:: Task data

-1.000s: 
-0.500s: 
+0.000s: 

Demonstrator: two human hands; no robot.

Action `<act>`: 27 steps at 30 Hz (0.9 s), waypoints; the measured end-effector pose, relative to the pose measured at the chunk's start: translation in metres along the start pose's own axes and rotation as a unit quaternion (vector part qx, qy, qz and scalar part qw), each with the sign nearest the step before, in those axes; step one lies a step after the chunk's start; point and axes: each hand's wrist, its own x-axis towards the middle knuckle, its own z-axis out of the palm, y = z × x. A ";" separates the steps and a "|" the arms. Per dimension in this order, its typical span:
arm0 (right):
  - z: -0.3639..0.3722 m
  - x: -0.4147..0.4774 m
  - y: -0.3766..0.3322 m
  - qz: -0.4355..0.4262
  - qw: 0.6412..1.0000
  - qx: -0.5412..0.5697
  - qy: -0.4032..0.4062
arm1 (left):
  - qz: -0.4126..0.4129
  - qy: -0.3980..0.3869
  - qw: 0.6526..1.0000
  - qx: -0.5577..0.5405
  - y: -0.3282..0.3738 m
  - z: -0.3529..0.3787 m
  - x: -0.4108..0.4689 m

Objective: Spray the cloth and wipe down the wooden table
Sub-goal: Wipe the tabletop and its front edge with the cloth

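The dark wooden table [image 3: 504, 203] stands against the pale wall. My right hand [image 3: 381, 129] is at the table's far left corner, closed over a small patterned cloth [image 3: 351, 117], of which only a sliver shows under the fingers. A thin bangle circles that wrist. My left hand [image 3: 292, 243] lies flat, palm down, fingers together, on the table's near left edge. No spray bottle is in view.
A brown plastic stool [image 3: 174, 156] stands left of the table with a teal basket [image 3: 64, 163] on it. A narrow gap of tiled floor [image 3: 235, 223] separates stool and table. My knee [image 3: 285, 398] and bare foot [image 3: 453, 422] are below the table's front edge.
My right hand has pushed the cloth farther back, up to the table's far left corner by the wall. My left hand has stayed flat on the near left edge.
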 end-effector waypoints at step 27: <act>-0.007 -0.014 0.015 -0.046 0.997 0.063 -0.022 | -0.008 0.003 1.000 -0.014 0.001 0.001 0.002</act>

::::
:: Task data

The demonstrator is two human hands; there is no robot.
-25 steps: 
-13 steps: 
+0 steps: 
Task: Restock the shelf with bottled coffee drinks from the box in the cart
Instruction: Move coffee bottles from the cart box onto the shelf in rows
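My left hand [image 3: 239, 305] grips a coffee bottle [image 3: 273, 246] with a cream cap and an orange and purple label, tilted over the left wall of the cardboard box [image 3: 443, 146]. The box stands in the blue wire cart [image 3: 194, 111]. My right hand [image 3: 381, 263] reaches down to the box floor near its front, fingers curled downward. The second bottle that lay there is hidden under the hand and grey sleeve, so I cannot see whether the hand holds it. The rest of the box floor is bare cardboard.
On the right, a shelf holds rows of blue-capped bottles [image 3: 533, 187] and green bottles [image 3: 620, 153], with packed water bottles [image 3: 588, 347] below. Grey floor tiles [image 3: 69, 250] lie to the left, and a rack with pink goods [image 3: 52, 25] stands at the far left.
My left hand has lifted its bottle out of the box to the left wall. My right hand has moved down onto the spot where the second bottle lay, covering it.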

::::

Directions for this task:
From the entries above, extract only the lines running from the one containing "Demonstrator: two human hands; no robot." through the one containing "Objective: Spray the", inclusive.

Response for this exercise:
Demonstrator: two human hands; no robot.

Action `<act>`: 27 steps at 30 Hz (0.9 s), waypoints; the measured end-effector pose, relative to the pose measured at the chunk's start: translation in metres along the start pose's own axes and rotation as a unit quaternion (vector part qx, qy, qz and scalar part qw), each with the sign nearest the step before, in those axes; step one lies a step after the chunk's start; point and axes: each hand's wrist, its own x-axis towards the middle knuckle, its own z-axis out of the palm, y = z × x. A ";" separates the steps and a "|" the arms. Per dimension in this order, its typical span:
arm0 (right):
  - z: -0.3639..0.3722 m
  - x: -0.4147..0.4774 m
  - y: -0.3766..0.3322 m
  - qz: -0.4355..0.4262
  - qw: 0.6412..1.0000
  - qx: -0.5412..0.5697
  - qy: -0.4032..0.4062
arm1 (left):
  - qz: -0.4126..0.4129
  - qy: -0.3980..0.3869
  - qw: 0.6526..1.0000
  - qx: -0.5577..0.5405
  - y: -0.3282..0.3738 m
  - z: -0.3529..0.3787 m
  - x: -0.4108..0.4689 m

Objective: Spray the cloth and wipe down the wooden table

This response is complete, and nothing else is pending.